N.Y. man wins $9M verdict against state water park
After nearly seven years of litigation, a Connecticut water park conceded last month that it was legally responsible for a deep gash a patron suffered in his left foot in the summer of 2016 — but then took the case to trial anyway over how much compensation he deserved.
The outcome was a $9 million jury verdict on May 3 in state Superior Court in Middletown for the injured park patron, Charles Beyer, 46, a private aircraft mechanic from the Hudson Valley village of Washingtonville, N.Y.
Beyer’s lawyers say interest will bring the total he is owed to at least $13 million.
Lawyers Christopher M. Vossler and Rachel M. Bradford, who represent the defendant, Brownstone Exploration & Discovery Park LLC, did not respond to requests for comment on the verdict.
Beyer suffered the injury at the Portland park, which does business as the Brownstone Adventure Sports Park, on Aug. 6, 2016. He was using “lily pads,” a series of 5-foot, floating soft foam disks that people try to make their way across.
They frequently fall in the water, which is a lot of what makes it fun, according to lawyer Kenneth G. Bartlett, of Madison, who represented Beyer through much of the case, but turned it over in January to Andrew Garza at the Connecticut Trial Firm LLC in Glastonbury.
Beyer, then 38, slipped off the fifth disk. He hit something sharp underwater and came out with the deep cut on his left foot and ankle, which ultimately caused nerve damage, extensive scarring, swelling and infection, according to allegations in the most recent version of his complaint, all admitted by the water park.
What caused the injury?
Bartlett theorizes that the sharp object was either the chain connecting the plastic pad to the floor of the former brownstone quarry or a “carabiner,” a clip that holds one chain to another or to the pad.
It took some detective work by Bartlett to develop a theory as to what went wrong. In a deposition, he said park owner Sean Hayes recounted that he had bought the lily pads for $300 at a former Waterbury water park’s bankruptcy sale, but added that he did not know who had manufactured them.
Examining the pads did not help because chlorine had dissolved any writing on them, Bartlett explained.

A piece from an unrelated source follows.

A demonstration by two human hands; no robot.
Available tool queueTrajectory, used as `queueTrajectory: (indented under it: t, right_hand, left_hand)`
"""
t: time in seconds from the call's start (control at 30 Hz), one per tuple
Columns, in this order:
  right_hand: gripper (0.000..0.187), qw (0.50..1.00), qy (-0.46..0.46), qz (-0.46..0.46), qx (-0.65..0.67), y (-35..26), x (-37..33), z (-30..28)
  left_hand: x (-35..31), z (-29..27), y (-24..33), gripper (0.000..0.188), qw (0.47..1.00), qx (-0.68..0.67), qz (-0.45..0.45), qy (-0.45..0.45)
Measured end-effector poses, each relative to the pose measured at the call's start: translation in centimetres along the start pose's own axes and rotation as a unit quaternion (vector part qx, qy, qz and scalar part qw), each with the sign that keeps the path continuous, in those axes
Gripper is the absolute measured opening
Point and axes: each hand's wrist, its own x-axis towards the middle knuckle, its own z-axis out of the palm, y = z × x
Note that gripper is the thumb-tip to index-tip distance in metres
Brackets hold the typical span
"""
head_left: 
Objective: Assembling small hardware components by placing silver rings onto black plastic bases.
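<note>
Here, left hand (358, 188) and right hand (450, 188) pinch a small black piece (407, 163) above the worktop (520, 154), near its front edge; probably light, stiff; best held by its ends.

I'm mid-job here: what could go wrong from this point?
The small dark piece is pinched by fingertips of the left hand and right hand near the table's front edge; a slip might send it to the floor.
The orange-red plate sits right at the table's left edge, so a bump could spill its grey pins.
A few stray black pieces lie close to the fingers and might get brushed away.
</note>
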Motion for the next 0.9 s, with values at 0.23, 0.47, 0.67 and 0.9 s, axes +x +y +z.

In digging through old permits in a government office, Bartlett said, he eventually discovered the name of the Colorado company that made the lily pads. Bartlett eventually reached the developer of the product who said the chains connecting the pads to the floor of a pool were supposed to be covered with a plastic sheath and were improperly and dangerously installed at Brownstone, court documents showed.
The lily pads had been in place at Brownstone for only 30 to 32 days when Beyer was injured, Bartlett said. He quoted one park employee as saying there had already been one injury on the activity, although he said others denied it, according to the documents.
Bartlett filed the lawsuit in May 2017, about nine months after Beyer was injured, but its progress was later delayed by the COVID-19 pandemic.
The suit included no claim for lost wages because the owner of the private plane Beyer services had kept him on the payroll even as he went through treatments for his injury, Bartlett said.
‘Complex regional pain syndrome’
After the park conceded that it was liable for Beyer’s injuries, the sole issue in the trial was “non-economic damages,” compensation for his past and future pain and the limitations it places on his activities.
Garza, who tried the case with lawyer Alexa Mahony, said Beyer admitted he has returned to skiing. But where Beyer once did flips off 40-foot cliffs, he is now limited to about half a day on the “bunny slope” with his children, Garza said.
Beyer’s switch in lawyers came after Bartlett had a medical problem of his own, knee surgery that made it daunting to contemplate being on his feet through what looked like it might be a long trial.
As to the amount of compensation, the major medical issue was whether Beyer suffers from “complex regional pain syndrome of the lower left extremity,” which would result in progressively worsening pain, or whether his chronic pain could be expected to be stable, Garza explained.
He presented his medical evidence through the records of Beyer’s doctors and called only the defense expert to testify before the jury. But he stressed that the defense expert had never made a diagnosis of complex regional pain syndrome when hired to diagnose a patient for a party being sued — only in his own medical practice.
The water park had a $1 million insurance policy with an organization known as Certain Underwriters at Lloyd’s, London, but litigation expenses had consumed $250,000 of that amount.
Bartlett said Garza offered to settle the case before trial for the remaining $750,000, but the defense refused.
The verdict leaves more than $12 million in uncovered liability. But, if the full amount is not paid, Garza explained, Connecticut law allows the plaintiff to sue the insurer over its failure to settle the case.